:: TASK PROMPT ::
Copy, exactly and without additions, every line in the records below from the one holding "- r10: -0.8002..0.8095" through the one holding "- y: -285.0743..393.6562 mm", both ends included.

:: Source data ::
Content starts

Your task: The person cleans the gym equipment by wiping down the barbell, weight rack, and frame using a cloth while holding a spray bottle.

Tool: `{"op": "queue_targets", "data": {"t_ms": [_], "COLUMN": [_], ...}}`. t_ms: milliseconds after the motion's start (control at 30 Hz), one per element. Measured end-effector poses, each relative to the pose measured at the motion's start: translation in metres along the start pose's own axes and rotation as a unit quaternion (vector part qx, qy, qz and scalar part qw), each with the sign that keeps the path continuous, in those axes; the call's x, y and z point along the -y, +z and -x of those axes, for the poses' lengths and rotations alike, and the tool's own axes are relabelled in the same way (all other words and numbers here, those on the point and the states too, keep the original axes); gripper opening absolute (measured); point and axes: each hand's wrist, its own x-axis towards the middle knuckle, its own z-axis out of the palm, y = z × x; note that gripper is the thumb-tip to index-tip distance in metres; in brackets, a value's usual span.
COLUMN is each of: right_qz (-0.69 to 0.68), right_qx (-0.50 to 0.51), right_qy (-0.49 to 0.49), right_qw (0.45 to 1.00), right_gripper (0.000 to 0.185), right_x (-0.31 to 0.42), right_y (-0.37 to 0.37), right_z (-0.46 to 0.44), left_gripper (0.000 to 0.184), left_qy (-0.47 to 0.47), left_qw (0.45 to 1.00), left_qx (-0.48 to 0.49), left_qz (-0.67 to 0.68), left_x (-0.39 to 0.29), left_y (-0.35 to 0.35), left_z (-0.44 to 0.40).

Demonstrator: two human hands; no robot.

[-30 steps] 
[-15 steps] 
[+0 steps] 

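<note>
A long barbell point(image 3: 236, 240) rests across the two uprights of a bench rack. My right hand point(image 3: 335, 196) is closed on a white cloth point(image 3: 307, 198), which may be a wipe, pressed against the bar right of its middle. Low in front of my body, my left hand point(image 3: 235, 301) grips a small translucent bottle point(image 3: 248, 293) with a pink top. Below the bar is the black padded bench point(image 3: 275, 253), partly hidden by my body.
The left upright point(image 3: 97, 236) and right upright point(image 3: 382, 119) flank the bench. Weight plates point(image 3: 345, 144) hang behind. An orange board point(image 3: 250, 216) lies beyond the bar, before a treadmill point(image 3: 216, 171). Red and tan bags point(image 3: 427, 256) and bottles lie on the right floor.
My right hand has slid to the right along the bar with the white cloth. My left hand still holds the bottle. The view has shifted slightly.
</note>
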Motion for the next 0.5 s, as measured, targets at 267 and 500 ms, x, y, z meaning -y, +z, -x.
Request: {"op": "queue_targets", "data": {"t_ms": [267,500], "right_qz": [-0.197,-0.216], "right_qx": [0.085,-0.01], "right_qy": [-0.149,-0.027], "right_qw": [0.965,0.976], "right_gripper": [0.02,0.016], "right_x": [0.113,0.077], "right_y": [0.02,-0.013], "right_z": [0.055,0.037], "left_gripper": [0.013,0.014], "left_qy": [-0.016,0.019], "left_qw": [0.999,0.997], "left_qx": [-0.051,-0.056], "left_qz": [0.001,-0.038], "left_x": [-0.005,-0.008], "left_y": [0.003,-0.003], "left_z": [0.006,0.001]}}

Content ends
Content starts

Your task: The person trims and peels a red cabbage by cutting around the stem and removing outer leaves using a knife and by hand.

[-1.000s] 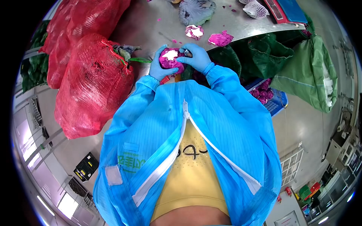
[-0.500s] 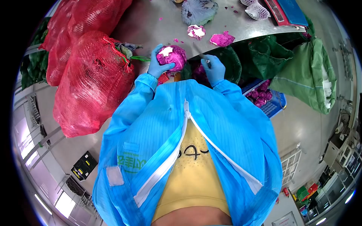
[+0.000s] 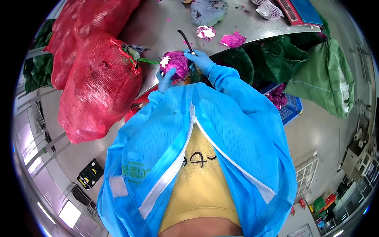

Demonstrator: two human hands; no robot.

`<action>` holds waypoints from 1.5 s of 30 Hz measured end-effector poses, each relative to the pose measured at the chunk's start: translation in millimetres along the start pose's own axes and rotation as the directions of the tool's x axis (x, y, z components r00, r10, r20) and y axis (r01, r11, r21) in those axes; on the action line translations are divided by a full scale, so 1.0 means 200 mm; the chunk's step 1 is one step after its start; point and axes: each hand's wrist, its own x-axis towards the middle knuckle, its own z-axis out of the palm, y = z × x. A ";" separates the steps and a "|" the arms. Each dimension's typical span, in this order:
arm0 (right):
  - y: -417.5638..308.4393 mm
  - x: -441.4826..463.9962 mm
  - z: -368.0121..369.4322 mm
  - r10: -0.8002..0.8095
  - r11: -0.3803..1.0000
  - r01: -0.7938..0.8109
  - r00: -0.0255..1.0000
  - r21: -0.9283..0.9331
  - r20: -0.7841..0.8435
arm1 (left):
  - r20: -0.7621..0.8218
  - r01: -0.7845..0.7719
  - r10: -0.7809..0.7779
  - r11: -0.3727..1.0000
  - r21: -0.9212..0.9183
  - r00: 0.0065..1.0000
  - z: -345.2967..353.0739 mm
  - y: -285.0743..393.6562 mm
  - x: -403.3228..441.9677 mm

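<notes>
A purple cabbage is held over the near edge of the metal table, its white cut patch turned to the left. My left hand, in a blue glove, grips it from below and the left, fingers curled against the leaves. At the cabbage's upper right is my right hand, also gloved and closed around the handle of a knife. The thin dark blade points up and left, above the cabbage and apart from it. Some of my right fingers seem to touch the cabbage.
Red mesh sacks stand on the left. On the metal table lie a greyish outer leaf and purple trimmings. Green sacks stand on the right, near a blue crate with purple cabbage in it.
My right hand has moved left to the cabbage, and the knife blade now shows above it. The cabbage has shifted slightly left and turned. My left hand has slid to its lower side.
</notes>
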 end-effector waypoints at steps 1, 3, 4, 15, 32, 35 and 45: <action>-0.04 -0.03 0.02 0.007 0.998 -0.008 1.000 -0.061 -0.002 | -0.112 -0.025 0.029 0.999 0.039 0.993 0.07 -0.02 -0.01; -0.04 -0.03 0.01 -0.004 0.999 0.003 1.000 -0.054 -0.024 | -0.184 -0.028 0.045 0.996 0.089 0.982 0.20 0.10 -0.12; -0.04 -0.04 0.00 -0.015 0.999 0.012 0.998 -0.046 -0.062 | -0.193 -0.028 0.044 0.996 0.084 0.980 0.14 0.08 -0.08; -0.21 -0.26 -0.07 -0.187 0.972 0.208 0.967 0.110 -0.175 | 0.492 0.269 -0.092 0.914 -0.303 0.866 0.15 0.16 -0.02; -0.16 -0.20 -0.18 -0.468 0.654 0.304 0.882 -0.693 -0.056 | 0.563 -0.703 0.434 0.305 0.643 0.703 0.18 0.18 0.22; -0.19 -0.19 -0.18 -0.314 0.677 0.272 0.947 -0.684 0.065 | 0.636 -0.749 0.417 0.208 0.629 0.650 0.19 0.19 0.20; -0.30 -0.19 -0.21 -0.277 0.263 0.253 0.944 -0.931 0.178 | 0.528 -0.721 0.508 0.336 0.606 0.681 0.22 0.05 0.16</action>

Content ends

:: ANSWER TO THIS EXERCISE ::
  - r10: -0.8002..0.8095
  - r11: -0.3803..1.0000
  - r01: -0.7938..0.8109
  - r00: -0.0255..1.0000
  - r21: -0.9283..0.9331
  - r20: -0.7841..0.8435
arm1 (left):
  - r20: -0.7621..0.8218
  - r01: -0.7845..0.7719
  - r10: -0.7809..0.7779
  - r11: -0.3727..1.0000
  - r21: -0.9212..0.9183
  - r00: 0.0065..1.0000
  - z: -345.2967..353.0739 mm
  - y: -285.0743..393.6562 mm

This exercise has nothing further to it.